◆ **Work request**
Give again, word for word, every line in the entries below from the line with "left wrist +" up to and including the line with "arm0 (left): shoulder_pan", and no other line.

(Dataset records)
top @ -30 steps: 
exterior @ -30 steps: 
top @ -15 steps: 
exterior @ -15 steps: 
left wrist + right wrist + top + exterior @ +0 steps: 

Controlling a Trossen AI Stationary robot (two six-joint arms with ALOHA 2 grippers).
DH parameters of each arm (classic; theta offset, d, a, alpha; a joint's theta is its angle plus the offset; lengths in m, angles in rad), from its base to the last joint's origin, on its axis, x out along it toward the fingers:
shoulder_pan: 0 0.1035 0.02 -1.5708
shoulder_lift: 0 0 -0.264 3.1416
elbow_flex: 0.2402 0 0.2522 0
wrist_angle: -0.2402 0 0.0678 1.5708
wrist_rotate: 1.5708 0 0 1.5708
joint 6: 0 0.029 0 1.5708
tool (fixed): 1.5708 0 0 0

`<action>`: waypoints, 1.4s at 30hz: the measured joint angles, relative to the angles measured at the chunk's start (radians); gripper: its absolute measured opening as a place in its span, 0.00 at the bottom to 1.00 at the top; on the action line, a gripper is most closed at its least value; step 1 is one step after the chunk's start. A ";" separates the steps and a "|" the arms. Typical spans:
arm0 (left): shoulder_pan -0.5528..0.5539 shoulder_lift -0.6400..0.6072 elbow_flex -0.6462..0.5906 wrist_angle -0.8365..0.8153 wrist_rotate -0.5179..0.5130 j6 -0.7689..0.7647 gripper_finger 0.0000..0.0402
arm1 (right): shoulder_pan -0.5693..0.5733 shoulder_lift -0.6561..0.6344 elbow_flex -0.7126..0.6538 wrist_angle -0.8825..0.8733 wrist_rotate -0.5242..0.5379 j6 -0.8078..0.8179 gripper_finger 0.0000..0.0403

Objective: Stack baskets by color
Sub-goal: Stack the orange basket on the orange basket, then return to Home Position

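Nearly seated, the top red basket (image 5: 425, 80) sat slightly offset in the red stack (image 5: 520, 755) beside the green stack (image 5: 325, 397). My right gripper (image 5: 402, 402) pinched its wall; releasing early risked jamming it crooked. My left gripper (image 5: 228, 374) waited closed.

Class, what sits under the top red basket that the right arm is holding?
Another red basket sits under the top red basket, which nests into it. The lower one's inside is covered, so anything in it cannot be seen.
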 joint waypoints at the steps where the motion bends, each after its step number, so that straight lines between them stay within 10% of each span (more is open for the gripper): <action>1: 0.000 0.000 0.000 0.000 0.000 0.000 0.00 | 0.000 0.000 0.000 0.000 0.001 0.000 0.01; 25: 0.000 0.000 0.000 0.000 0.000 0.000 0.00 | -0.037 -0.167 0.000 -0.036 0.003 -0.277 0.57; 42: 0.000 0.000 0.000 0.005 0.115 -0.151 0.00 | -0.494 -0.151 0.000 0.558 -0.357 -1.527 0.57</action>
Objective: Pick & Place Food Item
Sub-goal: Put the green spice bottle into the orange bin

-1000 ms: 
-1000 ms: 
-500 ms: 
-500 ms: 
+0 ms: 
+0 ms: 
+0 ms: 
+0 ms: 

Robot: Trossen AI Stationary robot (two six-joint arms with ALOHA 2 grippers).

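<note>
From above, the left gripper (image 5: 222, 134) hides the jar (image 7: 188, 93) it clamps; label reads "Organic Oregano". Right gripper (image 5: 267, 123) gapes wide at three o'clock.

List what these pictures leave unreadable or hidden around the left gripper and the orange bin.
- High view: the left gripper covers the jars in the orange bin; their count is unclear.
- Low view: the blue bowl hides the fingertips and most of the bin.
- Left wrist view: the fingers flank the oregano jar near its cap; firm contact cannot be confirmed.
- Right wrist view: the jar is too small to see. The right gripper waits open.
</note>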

◆ **Written answer**
left wrist + right wrist + top + exterior @ +0 steps: 

Controlling a Trossen AI Stationary robot (two six-joint arms with ALOHA 2 grippers).
DH parameters of each arm (classic; theta offset, d, a, alpha; a joint's theta is its angle plus the offset; lengths in m, angles in rad), from its base to the last joint's origin, on its axis, x out along it toward the fingers:
shoulder_pan: 0 0.1035 0.02 -1.5708
shoulder_lift: 0 0 -0.264 3.1416
elbow_flex: 0.2402 0 0.2522 0
wrist_angle: -0.2402 0 0.0678 1.5708
wrist_rotate: 1.5708 0 0 1.5708
joint 6: 0 0.029 0 1.5708
tool (fixed): 1.5708 0 0 0

`<action>`: waypoints, 1.4s at 30hz: the measured joint angles, relative to the angles measured at the chunk's start (radians); gripper: its absolute measured opening as a place in its span, 0.00 at the bottom to 1.00 at the top; on the action line, a gripper is most closed at its least value; step 1 is one step after the chunk's start. A ";" separates the steps and a "|" the arms. Typical spans:
arm0 (left): shoulder_pan -0.5528..0.5539 shoulder_lift -0.6400..0.6072 elbow_flex -0.6462..0.5906 wrist_angle -0.8365..0.8153 wrist_rotate -0.5179..0.5130 j6 -0.7689..0.7647 gripper_finger 0.0000..0.0402

The output requires no additions.